We note that this score adapted to handle continuous right-censoring is not the efficient score which incorporate the induced temporal structure. A study of the second order remainder terms yields that for correctly specified nuisance models for $g_0, Q^d_0, C_0$, under reasonable convergence rate assumptions, the associated one-step estimator has asymptotic variance as induced by the influence function $Z_1(d,g_0, Q^d_0, C_0)(O) - \mathbb{E}[Z_1(d,g_0, Q^d_0, C_0)(O)]$.

Terminal events

Terminal events may occur, resulting in a stochastic number of stages.
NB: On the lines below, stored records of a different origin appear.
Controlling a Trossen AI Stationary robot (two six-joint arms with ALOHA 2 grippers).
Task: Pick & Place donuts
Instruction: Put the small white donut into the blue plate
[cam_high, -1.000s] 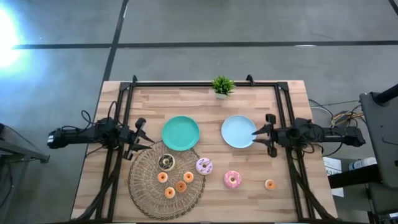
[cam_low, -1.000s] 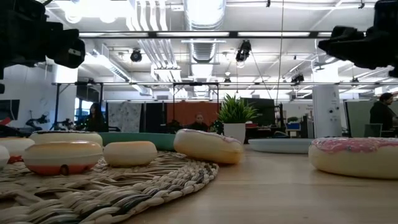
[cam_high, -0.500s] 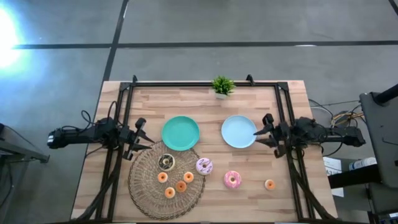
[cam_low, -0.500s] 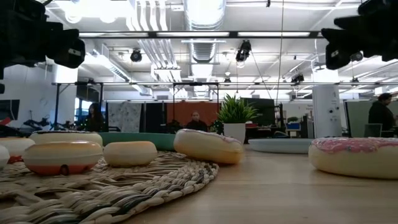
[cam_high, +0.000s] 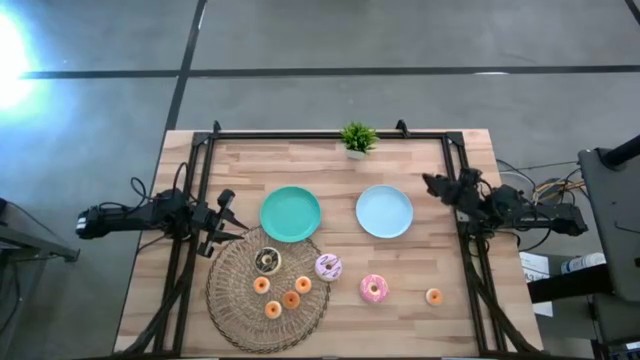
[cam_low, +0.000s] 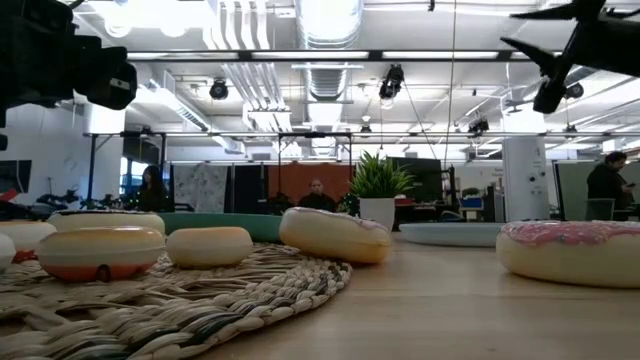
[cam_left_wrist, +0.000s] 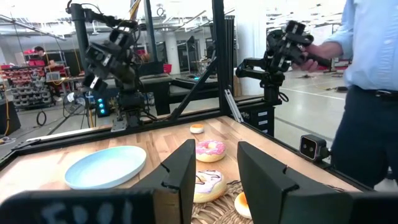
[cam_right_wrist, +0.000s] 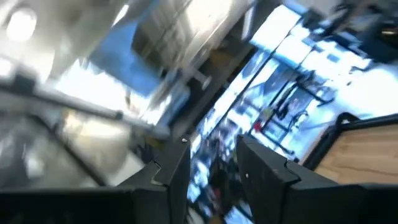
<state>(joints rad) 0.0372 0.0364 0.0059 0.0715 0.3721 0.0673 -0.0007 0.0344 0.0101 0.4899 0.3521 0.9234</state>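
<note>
Donuts (cam_high: 327, 266) lie well apart from right gripper (cam_high: 432, 185), both jaws parted.

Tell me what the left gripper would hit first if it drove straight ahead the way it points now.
Probably the teal plate: the open left gripper points across the table at its rim, though it may hover above plate height.

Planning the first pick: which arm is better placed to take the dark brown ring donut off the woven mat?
Left, probably. The left end effector hangs open beside the round woven mat, close to the dark brown ring donut. The right end effector is across the table, beyond the light-blue plate.
</note>
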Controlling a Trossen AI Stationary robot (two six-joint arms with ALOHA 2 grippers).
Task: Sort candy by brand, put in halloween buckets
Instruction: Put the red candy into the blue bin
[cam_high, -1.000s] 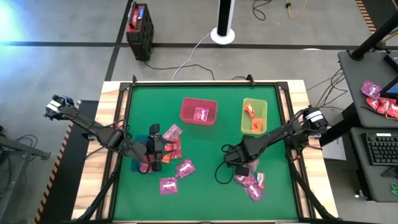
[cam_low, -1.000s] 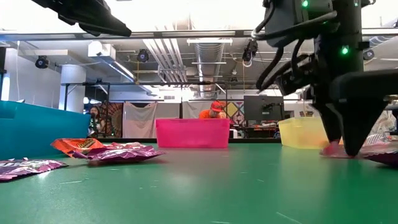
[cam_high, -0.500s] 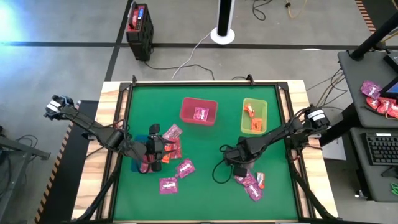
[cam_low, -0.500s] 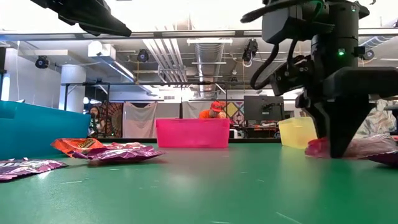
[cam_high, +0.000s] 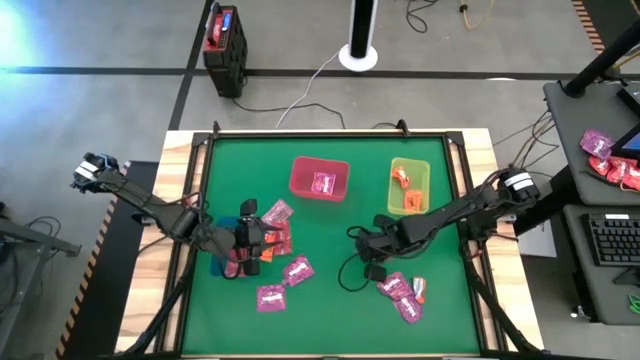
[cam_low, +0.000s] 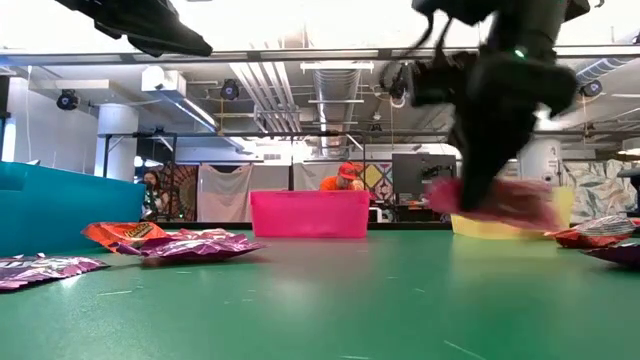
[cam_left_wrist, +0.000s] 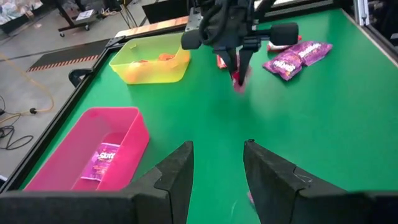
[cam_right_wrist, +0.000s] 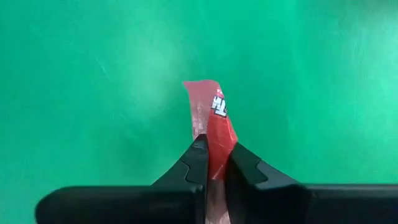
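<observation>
Red packet (cam_right_wrist: 213, 130) lengthwise out of right gripper (cam_right_wrist: 212, 163)

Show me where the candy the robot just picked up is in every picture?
High view: hidden under the right gripper, mid-table.
Low view: the red candy packet hangs blurred off the mat, right of centre.
Left wrist view: it dangles from the far gripper.
Right wrist view: it sits pinched between the fingers.
Shared landmark: the pink bin; the right wrist view misses it.
</observation>
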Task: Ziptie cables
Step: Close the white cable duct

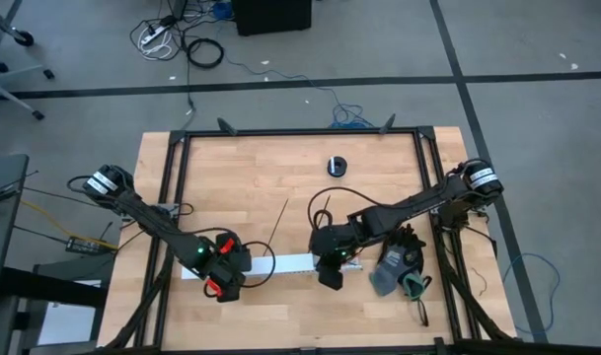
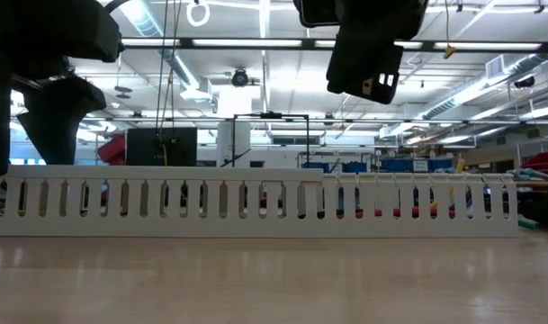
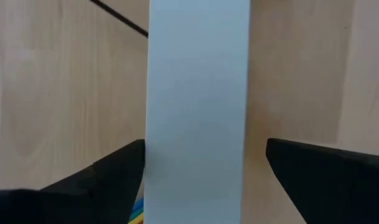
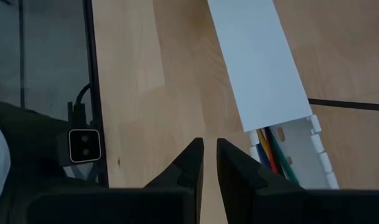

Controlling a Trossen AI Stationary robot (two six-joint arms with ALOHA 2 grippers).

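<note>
A long white slotted channel (image 1: 290, 264) lies across the table near its front, with a flat white cover (image 3: 198, 93) on it. The cables (image 4: 273, 152), coloured wires, lie inside the channel and show at its uncovered end; they also peek out beside my left finger (image 3: 137, 214). My left gripper (image 3: 205, 149) is open over the channel's left part (image 1: 224, 276), with one finger on either side of the cover. My right gripper (image 4: 210, 146) is shut and empty, above the bare wood beside the channel's right end (image 1: 330, 276). One black ziptie (image 1: 280, 219) lies flat on the table behind the channel. My left gripper comes at the channel from above, pointing steeply down, with its fingers across it. One finger (image 3: 114, 177) stands flush with the cover's long edge (image 3: 149, 168), but I cannot tell whether it touches. The other finger (image 3: 326, 174) stands clear of the cover.
A pair of grey and black gloves (image 1: 399, 266) lies right of the channel. A small black round thing (image 1: 338, 166) sits toward the far edge. A black frame (image 1: 300, 131) runs around the table. In the low view the channel's slotted wall (image 2: 256, 198) spans the table's width.
</note>
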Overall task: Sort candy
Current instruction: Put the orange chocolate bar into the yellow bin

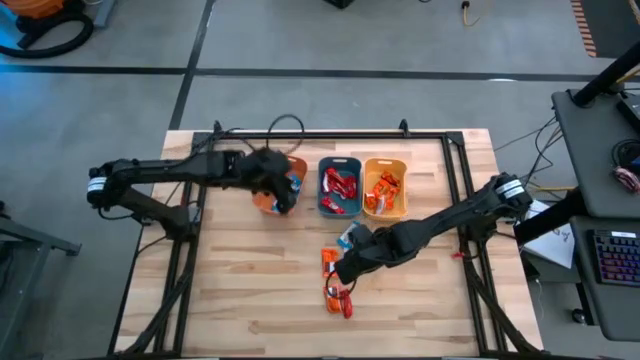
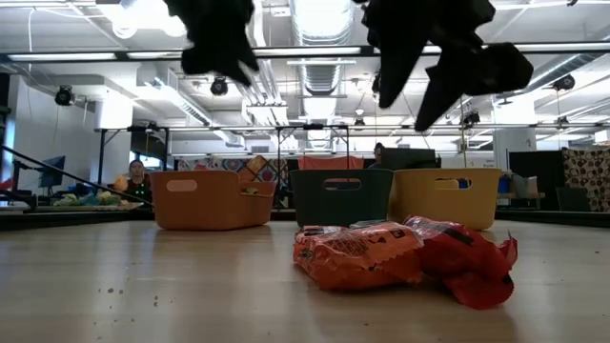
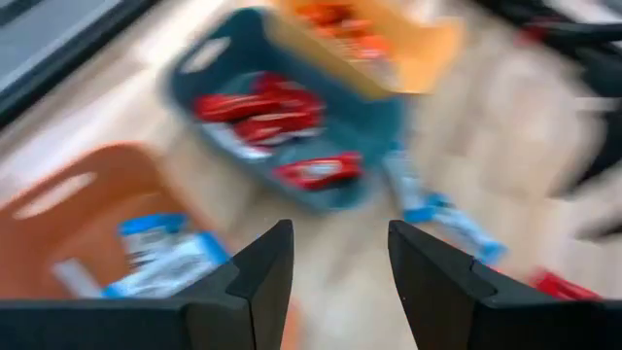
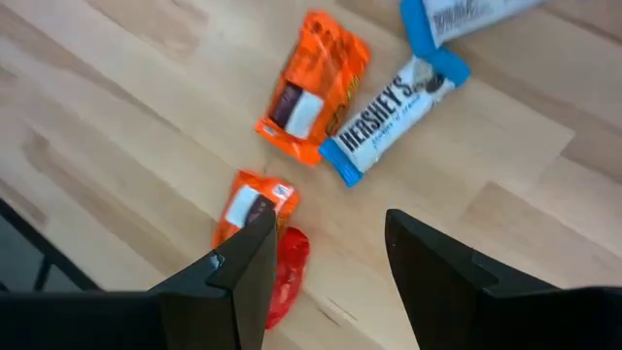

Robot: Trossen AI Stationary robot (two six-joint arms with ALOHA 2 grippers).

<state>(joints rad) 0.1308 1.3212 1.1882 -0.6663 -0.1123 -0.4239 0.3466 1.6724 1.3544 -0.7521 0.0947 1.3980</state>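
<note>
Below the right gripper [image 4: 326, 277], whose fingers hang apart and empty, loose candy [image 4: 313, 86] lies on the table [image 1: 250, 290]: orange, blue-and-white and red pieces close together. Over the orange bin [image 1: 293, 178], the left gripper [image 3: 340, 282] hovers spread and empty. Beside it stand the teal bin [image 1: 338, 187] and yellow-orange bin [image 1: 385, 187], holding sorted candy.

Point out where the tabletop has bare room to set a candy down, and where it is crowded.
Bare wood lies along the near edge of the wooden table, beside both side rails, and right of the yellow-orange plastic bin. It is crowded mid-table: loose wrapped candies under the open right gripper, and the orange bin below the open left gripper.
</note>
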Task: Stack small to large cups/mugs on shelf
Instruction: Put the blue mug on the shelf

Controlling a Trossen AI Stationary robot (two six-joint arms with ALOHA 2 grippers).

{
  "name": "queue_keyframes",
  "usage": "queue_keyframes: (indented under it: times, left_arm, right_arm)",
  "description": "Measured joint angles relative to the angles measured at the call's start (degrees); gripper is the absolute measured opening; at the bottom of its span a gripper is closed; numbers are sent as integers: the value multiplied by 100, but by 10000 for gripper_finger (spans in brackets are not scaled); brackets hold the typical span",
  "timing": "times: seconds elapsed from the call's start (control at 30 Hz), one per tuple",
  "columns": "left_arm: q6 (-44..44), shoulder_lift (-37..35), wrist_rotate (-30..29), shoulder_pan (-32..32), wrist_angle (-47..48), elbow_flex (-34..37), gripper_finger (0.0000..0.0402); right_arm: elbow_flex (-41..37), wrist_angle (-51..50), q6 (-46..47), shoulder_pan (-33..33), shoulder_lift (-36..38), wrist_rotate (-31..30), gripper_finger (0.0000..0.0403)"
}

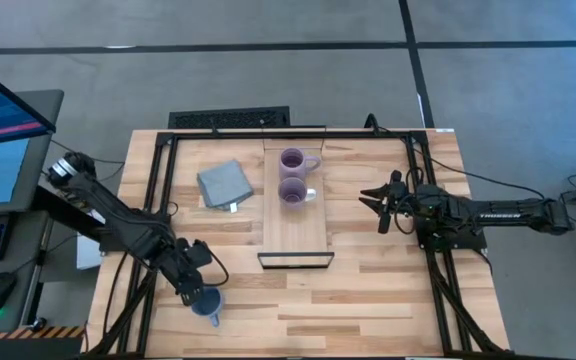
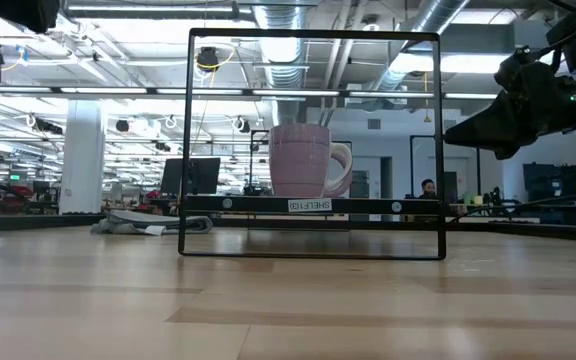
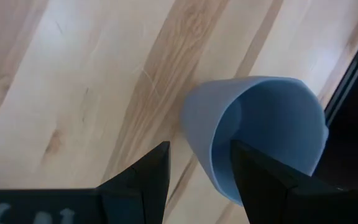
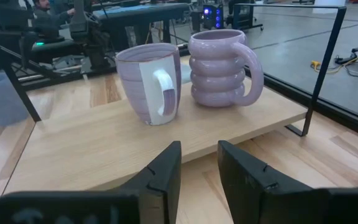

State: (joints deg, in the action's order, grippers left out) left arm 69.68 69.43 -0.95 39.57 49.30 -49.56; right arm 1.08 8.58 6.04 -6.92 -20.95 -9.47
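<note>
A blue mug (image 1: 208,303) stands on the tabletop near the front left. My left gripper (image 1: 194,290) is open over it. One finger (image 3: 263,186) stands over the mug's mouth (image 3: 272,130), the other (image 3: 145,183) outside its wall. Two lavender mugs stand on their bases, side by side, on the far half of the light-wood shelf (image 1: 296,235): a ribbed one (image 4: 219,68) and a smooth one (image 4: 149,84). My right gripper (image 1: 376,205) is open and empty above the table, to the right of the shelf, pointing at the mugs. My left gripper has the blue mug's near wall (image 3: 201,146) between its two fingers, coming slanting from above. Bare wood shows between the outer finger and the wall. Whether the inner finger touches the mug, I cannot tell.
A folded grey-blue cloth (image 1: 224,183) lies left of the shelf. A black frame (image 2: 313,40) rises around the shelf, and black rails (image 1: 158,190) run along the table's sides. Bare slatted tabletop (image 1: 368,300) lies at the front right.
</note>
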Motion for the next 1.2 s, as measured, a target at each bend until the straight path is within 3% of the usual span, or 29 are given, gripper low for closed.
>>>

However, auxiliary data can be constructed, and the methodology for a fixed-stage problem can be applied, taking into account the degenerate distribution of the new data.

Let $\epsilon_1$ and $\epsilon_2$ be terminal-event indicators included in the state covariates $X_1$ and $X_22$. Recall that $X_1$ and $X_2$ also include utility contributions $U_1$ and $U_2$, and that the complete utility is $U = U_1 + U_2 + U_3$.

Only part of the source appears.